### Try it
From the first line to the last, repeat the data exactly and drop the pictures.
----- Material supplied -----
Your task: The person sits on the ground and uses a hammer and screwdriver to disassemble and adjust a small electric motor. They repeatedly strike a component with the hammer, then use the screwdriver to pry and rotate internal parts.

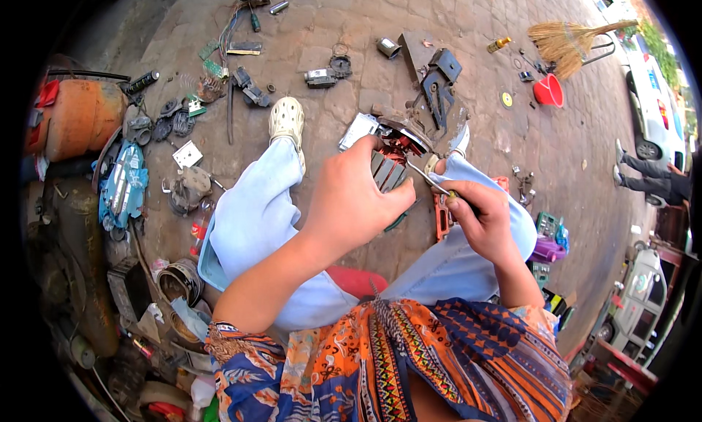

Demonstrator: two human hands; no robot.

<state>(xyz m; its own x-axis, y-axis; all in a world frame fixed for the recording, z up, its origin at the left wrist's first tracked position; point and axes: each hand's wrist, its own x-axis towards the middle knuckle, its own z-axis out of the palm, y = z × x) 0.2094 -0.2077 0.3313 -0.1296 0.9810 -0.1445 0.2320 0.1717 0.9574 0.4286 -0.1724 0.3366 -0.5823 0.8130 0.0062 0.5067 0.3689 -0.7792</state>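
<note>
My left hand is closed round a motor core with grey laminated metal and reddish copper windings, held up between my knees. A dark round end part sits at the far side of the core; whether it is joined to it I cannot tell. Closed on a screwdriver, my right hand points its thin metal shaft at the windings from the right. The tip is close to the copper, and I cannot tell whether it touches. My fingers hide most of the screwdriver's handle.
Beyond my feet, a black metal bracket, a small motor and circuit boards lie on brick paving. An orange tank and scrap crowd the left. A red bucket and straw broom are far right; a person stands beyond.
</note>
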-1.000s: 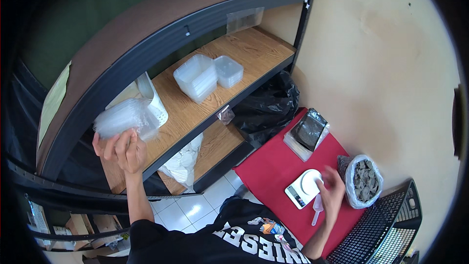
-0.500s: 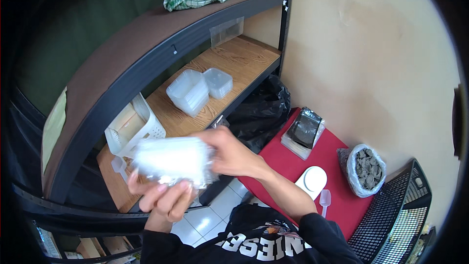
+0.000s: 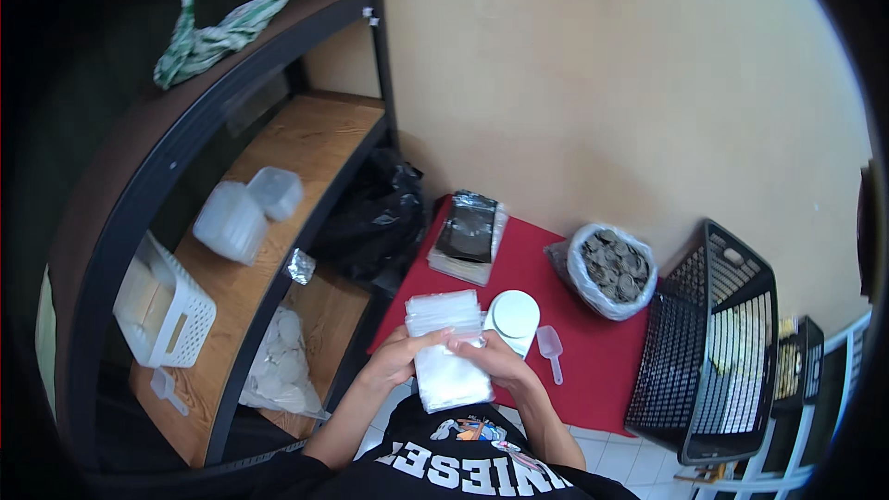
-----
### Answer to the problem
Your task: The person sits on the ground and uses a hammer and screwdriver to disassemble and adjust a small electric motor. They repeatedly strike a component with the hammer, then use the screwdriver to pry and rotate internal parts.


Demonstrator: two human hands; no robot.

<state>(xyz m; its own x-axis, y-axis; all in a world frame fixed for the recording, z up, its origin at the left wrist's first tracked position; point and axes: each hand's wrist, its own x-axis towards the middle knuckle, its own z-axis out of the palm, y = z × x) 0.2094 -0.2077 0.3313 -0.1296 0.9810 -0.1445 0.2320 0.1717 0.9574 0.4286 -0.1724 0.3366 -0.5823 0.8130 0.0062 0.5067 0.3689 -0.7792</state>
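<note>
My left hand is closed round a motor core with grey laminated metal and reddish copper windings, held up between my knees. A dark round end part sits at the far side of the core; whether it is joined to it I cannot tell. Closed on a screwdriver, my right hand points its thin metal shaft at the windings from the right. The tip is close to the copper, and I cannot tell whether it touches. My fingers hide most of the screwdriver's handle.
Beyond my feet, a black metal bracket, a small motor and circuit boards lie on brick paving. An orange tank and scrap crowd the left. A red bucket and straw broom are far right; a person stands beyond.
</note>
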-1.000s: 
-0.500s: 
+0.000s: 

No further output is required.